На самой окраине города ютился покосившийся домик. Снаружи – блеклые, серые стены, словно выцветшие от горя, осыпающаяся штукатурка, грязные, запыленные окна, сквозь которые едва пробивался свет, и прохудившаяся крыша, залатанная соломой, но тщетно – дождь все равно проникал внутрь.
Любой, кто решился бы переступить порог этого жилища, поразился бы контрасту между обветшалым фасадом и внутренним миром. Стены внутри – белые, как первый снег, потолок – безупречной чистоты, ни пылинки, ни соринки. И главным сокровищем дома была коллекция картин, заключенных в роскошные позолоченные рамы с тонкой гравировкой. На полотнах оживала природа, настолько искусно, что казалось, перед тобой не картина, а живая фотография. В каждом штрихе, мазке, оттенке чувствовалась душа художника, его отрешенность от мирской суеты, его погружение в мир грез и воспоминаний.
Пейзажи хранились в отдельной комнате. В другой же, царил совсем иной дух. Здесь висели работы, отличавшиеся от тех, первых. Не только стилем и сюжетами, где появились люди и странные надписи, но и отсутствием той самой искры, душевности, что так пленила в пейзажах. Эти полотна были однообразны, мрачны, словно написаны наспех, без вдохновения.
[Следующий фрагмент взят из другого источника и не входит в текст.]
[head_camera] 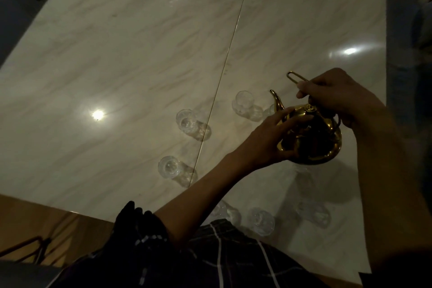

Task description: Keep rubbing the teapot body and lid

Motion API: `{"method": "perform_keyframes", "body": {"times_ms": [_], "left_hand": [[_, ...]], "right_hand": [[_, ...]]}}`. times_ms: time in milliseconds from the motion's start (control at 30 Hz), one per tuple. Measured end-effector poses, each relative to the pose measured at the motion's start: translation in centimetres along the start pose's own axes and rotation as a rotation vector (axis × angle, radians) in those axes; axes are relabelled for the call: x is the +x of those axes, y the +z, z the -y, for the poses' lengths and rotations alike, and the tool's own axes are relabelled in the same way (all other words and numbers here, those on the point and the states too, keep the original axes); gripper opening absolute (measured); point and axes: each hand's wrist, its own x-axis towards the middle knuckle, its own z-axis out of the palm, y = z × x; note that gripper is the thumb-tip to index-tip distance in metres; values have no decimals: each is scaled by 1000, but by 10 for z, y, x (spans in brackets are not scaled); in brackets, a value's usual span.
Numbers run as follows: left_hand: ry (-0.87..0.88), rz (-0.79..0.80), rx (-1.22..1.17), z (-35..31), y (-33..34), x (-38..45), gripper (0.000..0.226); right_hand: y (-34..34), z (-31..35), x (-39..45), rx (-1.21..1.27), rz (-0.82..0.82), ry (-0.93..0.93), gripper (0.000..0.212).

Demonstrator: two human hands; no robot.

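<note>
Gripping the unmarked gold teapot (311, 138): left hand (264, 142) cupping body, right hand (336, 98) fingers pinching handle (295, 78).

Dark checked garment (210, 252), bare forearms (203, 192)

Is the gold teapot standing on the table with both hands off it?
No: the left hand holds the gold teapot's body and the right hand grips its wire handle.

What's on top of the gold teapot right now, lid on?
The gold teapot has its lid seated. The right hand grips the handle above it; the left hand holds the body. What is inside the pot is hidden.
</note>
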Motion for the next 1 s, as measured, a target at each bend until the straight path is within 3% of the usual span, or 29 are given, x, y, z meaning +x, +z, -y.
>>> {"method": "perform_keyframes", "body": {"times_ms": [600,1000], "left_hand": [[-190,100,107,21,5,-10,89],[-166,70,205,24,50,-11,82]], "right_hand": [[32,-28,20,198,-8,23,25],[30,-77,6,266,-67,4,30]]}}
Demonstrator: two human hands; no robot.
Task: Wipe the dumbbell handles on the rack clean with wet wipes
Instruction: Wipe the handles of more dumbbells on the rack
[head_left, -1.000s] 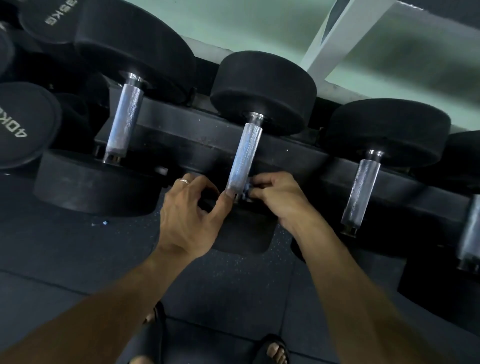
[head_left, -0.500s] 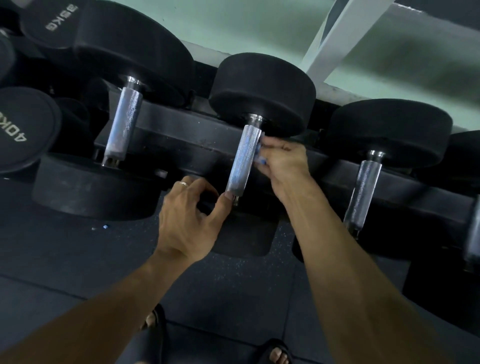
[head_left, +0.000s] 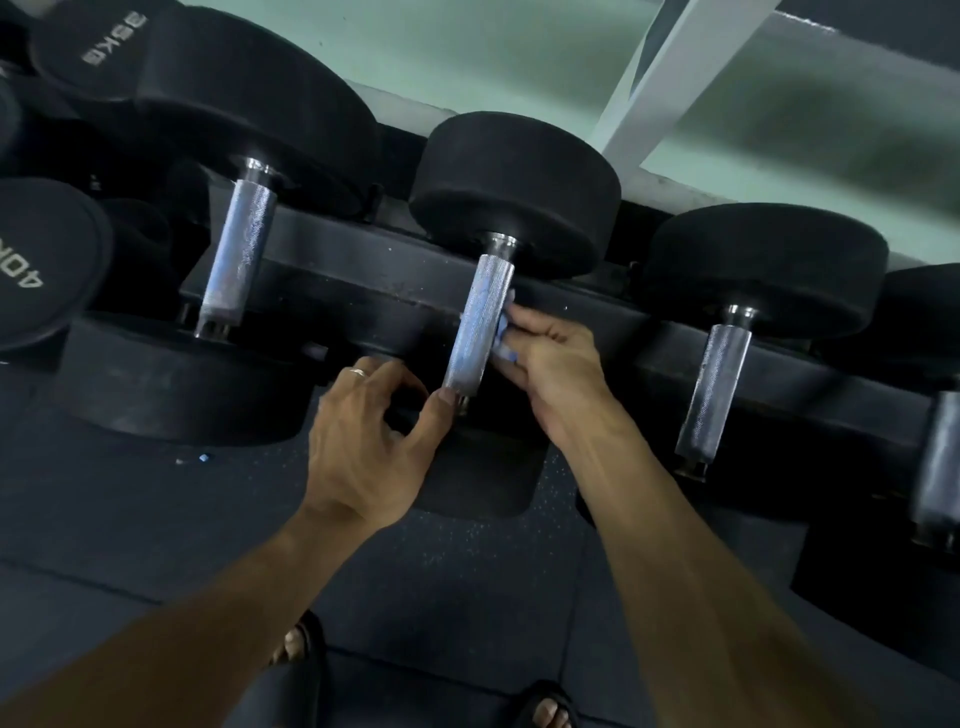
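Observation:
The middle dumbbell's knurled steel handle (head_left: 475, 332) slopes down toward me across the black rack rail (head_left: 363, 270). My right hand (head_left: 556, 364) pinches a crumpled white-and-blue wet wipe (head_left: 503, 338) and presses it against the handle's right side, about halfway along. My left hand (head_left: 363, 441), with a ring on one finger, curls over the dumbbell's near black head. Its thumb tip touches the handle's near end. Most of the wipe is hidden behind my fingers.
More dumbbells lie on the rack: a handle to the left (head_left: 236, 254), one to the right (head_left: 714, 395) and a blurred one at the far right (head_left: 940, 457). A 40KG head (head_left: 36, 260) sits far left. My sandalled feet (head_left: 301, 644) stand on dark rubber flooring.
My right hand slid the wipe from the handle's near end up toward the far head, then partway back down. My left hand stayed in place.

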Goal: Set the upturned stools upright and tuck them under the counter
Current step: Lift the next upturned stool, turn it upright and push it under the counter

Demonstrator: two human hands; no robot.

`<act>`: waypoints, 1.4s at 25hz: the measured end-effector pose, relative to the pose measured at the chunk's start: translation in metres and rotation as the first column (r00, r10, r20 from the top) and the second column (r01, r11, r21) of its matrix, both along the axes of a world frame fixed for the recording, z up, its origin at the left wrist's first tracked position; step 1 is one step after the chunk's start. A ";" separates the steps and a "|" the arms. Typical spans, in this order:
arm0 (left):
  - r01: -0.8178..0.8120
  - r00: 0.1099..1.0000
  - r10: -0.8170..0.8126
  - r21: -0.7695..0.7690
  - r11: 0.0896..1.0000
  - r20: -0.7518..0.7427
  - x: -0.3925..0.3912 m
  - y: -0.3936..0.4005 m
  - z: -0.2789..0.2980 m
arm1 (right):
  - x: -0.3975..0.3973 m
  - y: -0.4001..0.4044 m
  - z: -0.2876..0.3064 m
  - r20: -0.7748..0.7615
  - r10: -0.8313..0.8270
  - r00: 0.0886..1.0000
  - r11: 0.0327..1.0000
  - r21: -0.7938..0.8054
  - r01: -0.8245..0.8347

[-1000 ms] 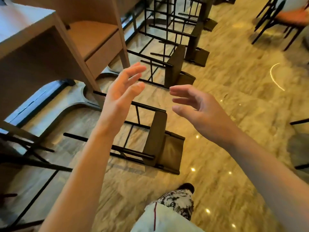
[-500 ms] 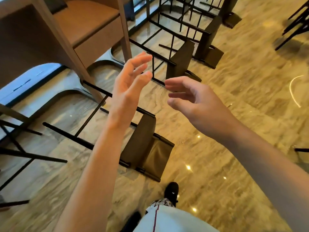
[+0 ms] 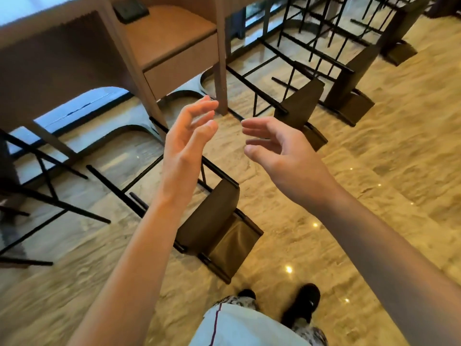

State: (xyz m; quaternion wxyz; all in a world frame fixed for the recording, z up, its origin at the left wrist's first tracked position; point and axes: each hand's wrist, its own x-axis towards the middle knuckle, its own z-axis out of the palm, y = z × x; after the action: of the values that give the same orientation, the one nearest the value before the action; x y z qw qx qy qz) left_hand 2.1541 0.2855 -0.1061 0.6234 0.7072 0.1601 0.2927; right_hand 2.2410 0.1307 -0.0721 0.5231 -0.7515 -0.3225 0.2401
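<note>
Step in hand: reach toward the nearest upturned stool (image 3: 214, 221), not yet touched. Left hand (image 3: 185, 143) and right hand (image 3: 277, 148): both spread wide, palms facing, holding nothing. Stool: tipped over on the floor (image 3: 374, 196) below both hands, legs toward the counter (image 3: 74, 53) beyond them. Next, likely: stoop, grasp the frame, lift upright.

Left hand (image 3: 185, 143), right hand (image 3: 279, 151) raised, fingers spread, empty.
</note>
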 end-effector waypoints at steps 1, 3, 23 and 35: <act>-0.037 0.999 0.037 0.005 0.999 -0.004 0.001 -0.005 0.000 | 0.007 0.001 -0.003 -0.007 0.030 1.000 1.000 0.003 -0.030; -0.130 0.992 0.130 -0.001 0.992 -0.004 0.003 -0.012 -0.002 | 0.022 0.005 -0.008 -0.013 0.119 0.993 0.993 0.003 -0.119; -0.784 0.600 0.781 -0.321 0.531 -0.173 -0.019 -0.136 -0.119 | 0.023 0.003 -0.127 -0.324 0.473 0.819 0.872 0.040 -0.488; -0.791 0.594 0.749 -0.385 0.475 -0.296 -0.044 -0.109 -0.229 | 0.028 0.020 -0.231 -0.377 0.311 0.872 0.928 -0.077 -0.364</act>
State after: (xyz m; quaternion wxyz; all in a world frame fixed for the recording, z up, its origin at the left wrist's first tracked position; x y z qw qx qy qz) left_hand 2.1098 0.1769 -0.3354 0.5711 0.3935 0.5538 0.4608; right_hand 2.2686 0.1511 -0.3033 0.4667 -0.6631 -0.3296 0.4836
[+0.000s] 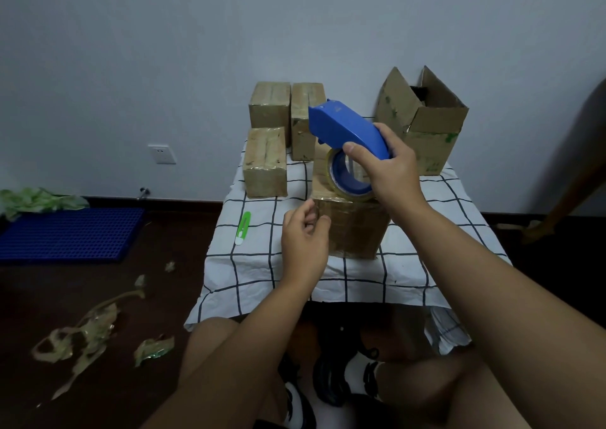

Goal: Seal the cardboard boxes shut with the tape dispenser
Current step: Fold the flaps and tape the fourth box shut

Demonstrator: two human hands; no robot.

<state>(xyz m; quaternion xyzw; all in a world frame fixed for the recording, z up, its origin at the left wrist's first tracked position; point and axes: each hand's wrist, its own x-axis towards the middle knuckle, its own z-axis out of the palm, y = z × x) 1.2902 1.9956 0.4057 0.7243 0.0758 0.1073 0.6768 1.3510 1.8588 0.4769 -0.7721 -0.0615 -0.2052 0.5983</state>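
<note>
Tape dispenser [349, 127]: rigid, light plastic, raised over front box [351, 225] on bench [249, 264]; my right hand [390, 166] grips its rear. Left hand [305, 232] pinches at box corner, seemingly tape. Hold by shell.

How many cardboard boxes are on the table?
5. Three closed boxes stand at the back left, one open box at the back right, and one box in front under the tape dispenser. Others may be hidden behind.
</note>
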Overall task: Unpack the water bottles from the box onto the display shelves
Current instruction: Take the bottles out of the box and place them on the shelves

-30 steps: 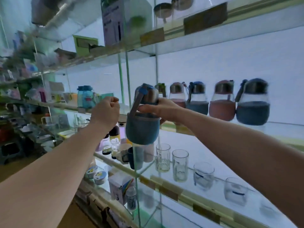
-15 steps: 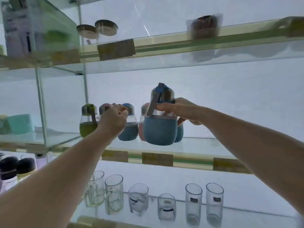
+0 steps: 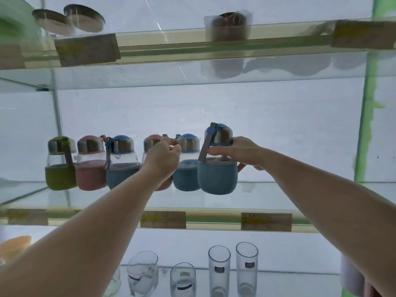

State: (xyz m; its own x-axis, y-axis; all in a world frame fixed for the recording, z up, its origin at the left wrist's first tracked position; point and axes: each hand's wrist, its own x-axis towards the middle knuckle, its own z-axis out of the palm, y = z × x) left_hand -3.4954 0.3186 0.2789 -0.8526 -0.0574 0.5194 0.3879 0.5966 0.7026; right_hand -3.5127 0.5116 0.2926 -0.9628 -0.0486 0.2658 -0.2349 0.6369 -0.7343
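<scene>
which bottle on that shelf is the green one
The leftmost bottle in the row: it alone has a green sleeve and cap; the others are pink or blue.

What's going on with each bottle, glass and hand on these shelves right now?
Blue bottle: capped, upright, held at the neck above the shelf.
Right hand: grips that bottle.
Left hand: curled into a fist, holding nothing visible.
Row of five bottles: capped, upright, standing on the shelf.
Glasses: empty, upright, on the shelf below.

Both forearms bare, no sleeves; hands (image 3: 162, 159) ungloved, no rings
</scene>
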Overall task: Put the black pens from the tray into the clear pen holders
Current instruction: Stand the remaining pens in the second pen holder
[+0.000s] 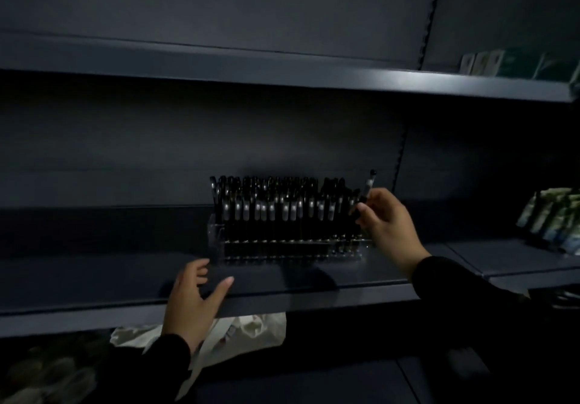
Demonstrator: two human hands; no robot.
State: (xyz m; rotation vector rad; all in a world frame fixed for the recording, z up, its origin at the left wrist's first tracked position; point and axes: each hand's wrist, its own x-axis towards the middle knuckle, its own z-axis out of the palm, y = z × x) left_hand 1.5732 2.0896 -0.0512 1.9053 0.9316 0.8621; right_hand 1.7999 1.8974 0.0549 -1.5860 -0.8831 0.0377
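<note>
Left hand [193,304] open, resting on dark shelf edge [314,297]; right hand [387,220] pinches slim black pen [367,187] beside nearly full clear plastic pen holder [292,248]; next, likely lower into free end slot

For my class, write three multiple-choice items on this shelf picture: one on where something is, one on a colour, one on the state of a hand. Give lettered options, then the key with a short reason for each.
1. Where does the pen holder stand?
A. on the middle shelf
B. on the top shelf
C. on the floor

2. What colour are the sleeves?
A. white
B. black
C. red

3. What is the right hand doing?
A. lying flat on the shelf
B. holding a pen at the holder's right end
C. gripping a bag

Key:
1 A, the holder sits on the shelf both hands reach over.
2 B, both forearms show dark black cloth.
3 B, its fingers pinch one pen raised above the row, while the left hand holds nothing, fingers spread at the shelf edge.
</note>
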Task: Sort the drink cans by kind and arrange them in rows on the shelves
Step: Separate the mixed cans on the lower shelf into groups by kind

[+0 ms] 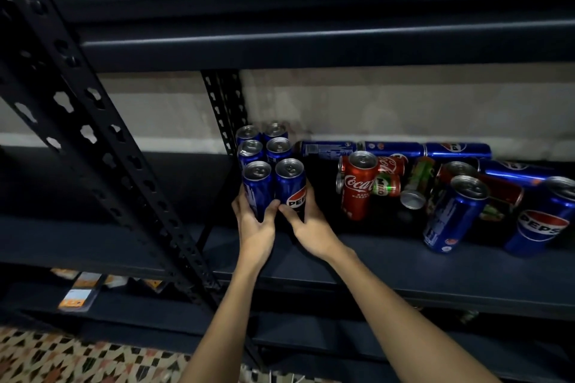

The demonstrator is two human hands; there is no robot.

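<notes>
At the shelf's (404,270) left end, beside the upright post (224,121), six Pepsi cans stand in two rows. The left hand (253,227) grips the front-left Pepsi can (256,188); the right hand (306,224) grips the front-right Pepsi can (291,185). Bare shelf front lies open rightward. An upright Coca-Cola can (359,185) fronts a jumbled heap (435,171), partly hidden; the rightmost Pepsi can (541,221) is cut off.

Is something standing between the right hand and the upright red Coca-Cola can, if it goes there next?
Nothing visible does. The right hand grips the front Pepsi can, and only bare shelf lies between it and the Coca-Cola can.
</notes>
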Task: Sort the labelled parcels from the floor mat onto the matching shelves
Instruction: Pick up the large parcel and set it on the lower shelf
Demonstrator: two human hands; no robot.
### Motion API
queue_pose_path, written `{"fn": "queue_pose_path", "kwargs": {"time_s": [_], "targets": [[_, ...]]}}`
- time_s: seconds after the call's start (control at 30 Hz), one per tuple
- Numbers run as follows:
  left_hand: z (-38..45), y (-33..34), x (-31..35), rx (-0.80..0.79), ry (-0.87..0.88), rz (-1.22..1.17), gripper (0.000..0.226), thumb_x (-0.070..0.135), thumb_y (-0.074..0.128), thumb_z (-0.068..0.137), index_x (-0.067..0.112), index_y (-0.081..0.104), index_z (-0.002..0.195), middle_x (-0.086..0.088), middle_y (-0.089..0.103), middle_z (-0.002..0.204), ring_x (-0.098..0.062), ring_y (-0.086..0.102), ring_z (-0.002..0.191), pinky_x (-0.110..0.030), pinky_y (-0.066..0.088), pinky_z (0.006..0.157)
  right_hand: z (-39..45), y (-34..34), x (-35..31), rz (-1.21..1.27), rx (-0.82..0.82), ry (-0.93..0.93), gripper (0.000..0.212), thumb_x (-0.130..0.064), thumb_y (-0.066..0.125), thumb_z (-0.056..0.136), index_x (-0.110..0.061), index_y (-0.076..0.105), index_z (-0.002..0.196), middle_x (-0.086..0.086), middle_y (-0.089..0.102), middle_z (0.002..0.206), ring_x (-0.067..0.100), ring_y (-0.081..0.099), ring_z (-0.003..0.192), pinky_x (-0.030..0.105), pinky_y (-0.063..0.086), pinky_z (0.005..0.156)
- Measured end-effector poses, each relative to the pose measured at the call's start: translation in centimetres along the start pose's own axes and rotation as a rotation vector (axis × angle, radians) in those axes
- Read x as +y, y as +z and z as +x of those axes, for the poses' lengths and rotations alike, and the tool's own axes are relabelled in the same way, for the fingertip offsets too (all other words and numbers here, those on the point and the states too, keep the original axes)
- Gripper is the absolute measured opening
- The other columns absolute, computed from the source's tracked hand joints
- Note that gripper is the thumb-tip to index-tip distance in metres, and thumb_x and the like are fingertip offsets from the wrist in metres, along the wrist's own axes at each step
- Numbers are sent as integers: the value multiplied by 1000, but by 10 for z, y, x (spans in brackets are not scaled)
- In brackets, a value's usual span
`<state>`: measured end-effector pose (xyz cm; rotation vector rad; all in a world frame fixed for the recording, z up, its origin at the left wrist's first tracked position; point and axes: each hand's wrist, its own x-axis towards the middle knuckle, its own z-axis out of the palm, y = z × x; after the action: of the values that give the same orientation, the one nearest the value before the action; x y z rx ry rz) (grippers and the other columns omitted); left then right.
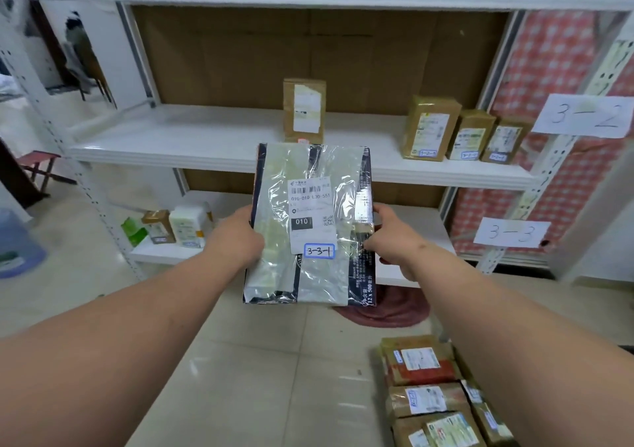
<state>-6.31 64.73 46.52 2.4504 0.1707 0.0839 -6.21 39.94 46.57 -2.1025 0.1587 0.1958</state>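
Facing the white shelving unit [219,144], we take the biggest risk first: putting the parcel on the wrong level. A paper sign reading 3-2 [583,115] hangs on the right upright beside the middle shelf, and a second sign reading 3-3 [511,232] hangs beside the lower shelf [411,227]. We hold the parcel in front of the middle shelf's edge, so that board looks like the easiest place to set it, yet it seems to be the wrong one.

Next comes the film-wrapped parcel [308,223] itself, held upright in the air between us and the shelves. Its glossy wrap looks slippery, and it could slide out as we lower it. Our left hand [236,237] grips its left edge with the fingers curled behind, while our right hand [394,237] pinches the right edge with the thumb on the front face.

On the floor at lower right lies a cluster of brown parcels [435,395], with a reddish cloth [387,309] nearer the shelf. Stepping forward, we could tread on either.

On the middle shelf stand four brown boxes [432,127], one [303,110] just behind the parcel's top; a careless swing might knock it over.

Smallest is the handwritten tag 3-3-1 [319,251] on the parcel's white label. Glare on the film could make us misread it.
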Motion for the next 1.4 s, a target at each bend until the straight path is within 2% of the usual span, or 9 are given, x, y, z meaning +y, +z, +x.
{"fn": "queue_pose_path", "kwargs": {"time_s": [0.07, 0.2, 0.37, 0.57, 0.7, 0.83, 1.03, 1.17, 1.4], "targets": [[6, -10, -1, 0, 43, -3, 46, 8, 50, 88, 26, 58, 129, -4, 68, 117, -31, 61, 106, -41, 50, 94, 1, 4, -9, 5, 20, 9, 62, -5, 51, 95, -29, 28, 147, 2, 54, 101, 15, 49, 79, 26, 40, 62], [16, -23, 1, -3, 77, -51, 47, 9, 51, 89, 30, 54, 132, 1, 67, 113, -26, 60, 99, -37, 51, 89, 0, 4, -21, -6, 68, 4, 70, 2, 47, 94, -31, 23, 150, 6, 55, 109, 22, 51, 91, 34, 43, 75], [16, -25, 22, -31, 162, -78, 40, 10, 52, 88, 24, 56, 125, 0, 67, 109, -26, 62, 99, -40, 52, 90, -14, -15, -26, 27, 143, -10, 72, 6, 47, 94, -31, 22, 151, -5, 50, 97, 14, 49, 80, 28, 42, 65], [2, -5, 61, -87, 127, -63, 65, 10, 51, 85, 20, 33, 147, -4, 64, 103, -26, 63, 89, -40, 55, 80, -37, -54, -5, 21, 219, -4, 71, 7, 49, 93, -28, 24, 150, -3, 52, 102, 18, 53, 80, 29, 44, 64], [-11, 20, 97, -132, 143, -72, 68, 13, 54, 80, 21, 37, 145, -7, 61, 116, -28, 63, 96, -44, 56, 85, -58, -87, 15, -6, 272, 16, 71, 8, 50, 91, -30, 27, 147, 9, 54, 122, 22, 57, 83, 30, 46, 59], [-28, 46, 129, -147, 161, -111, 52, 13, 57, 83, 20, 47, 133, -6, 64, 114, -30, 62, 100, -44, 53, 91, -73, -120, 40, -19, 293, 32, 75, 9, 48, 89, -30, 25, 148, 4, 50, 132, 24, 60, 89, 37, 51, 64], [-50, 85, 160, -167, 157, -126, 49, 14, 59, 86, 17, 43, 132, -7, 63, 108, -30, 61, 96, -46, 53, 90, -92, -160, 76, -20, 309, 97, 75, 10, 51, 89, -26, 25, 149, 8, 54, 99, 21, 50, 75, 33, 41, 62], [-58, 105, 173, -180, 150, -124, 46, 11, 58, 89, 17, 41, 131, -6, 60, 105, -29, 61, 93, -48, 55, 87, -95, -176, 95, 21, 297, 116, 76, 11, 53, 86, -28, 28, 146, 10, 54, 103, 22, 52, 80, 31, 42, 61], [-66, 126, 187, -210, 139, -85, 50, 12, 63, 87, 15, 40, 131, -6, 62, 102, -28, 63, 91, -47, 56, 86, -92, -192, 118, 97, 286, 173, 42, 3, 59, 89, -11, 37, 121, 10, 54, 99, 16, 51, 77, 27, 45, 62]]}}
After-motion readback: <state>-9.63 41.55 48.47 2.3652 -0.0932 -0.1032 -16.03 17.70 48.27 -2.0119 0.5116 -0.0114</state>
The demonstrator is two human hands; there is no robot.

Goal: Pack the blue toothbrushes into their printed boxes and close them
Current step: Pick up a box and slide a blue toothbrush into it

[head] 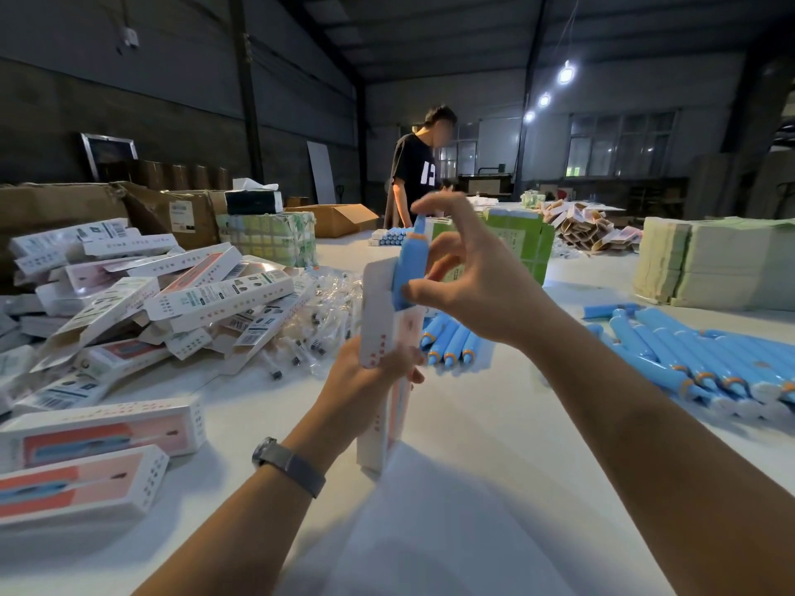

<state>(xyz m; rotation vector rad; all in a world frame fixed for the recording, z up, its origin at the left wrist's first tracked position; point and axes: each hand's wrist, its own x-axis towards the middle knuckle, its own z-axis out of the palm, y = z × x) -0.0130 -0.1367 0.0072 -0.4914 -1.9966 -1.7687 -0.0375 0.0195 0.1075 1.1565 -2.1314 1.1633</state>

У запыленного окна, сквозь которое не разглядеть и горизонта, стоял мольберт, а на нем – холст с едва намеченными символами, словно недописанное проклятие. В багряной жиже, некогда бывшей водой, застыли кисти. А на полу, на грязном, пропитанном кровью ковре, лежал художник. В стороне от его руки валялась кисть, словно оброненная в последний момент.
Что знали о нем люди? "Ничего особенного, – говорили они, – Был как все, добропорядочный. Работал в печатном издательстве, получал достаточно. Приятелей не было…". По их словам, обычный человек, незаметный винтик в механизме общества. Но был Тот, кто знал его глубже. Кто слышал его жалобы, его мольбы об освобождении. День за днем его душа томилась в храмах, и только Он знал истинную причину его страданий и смерти.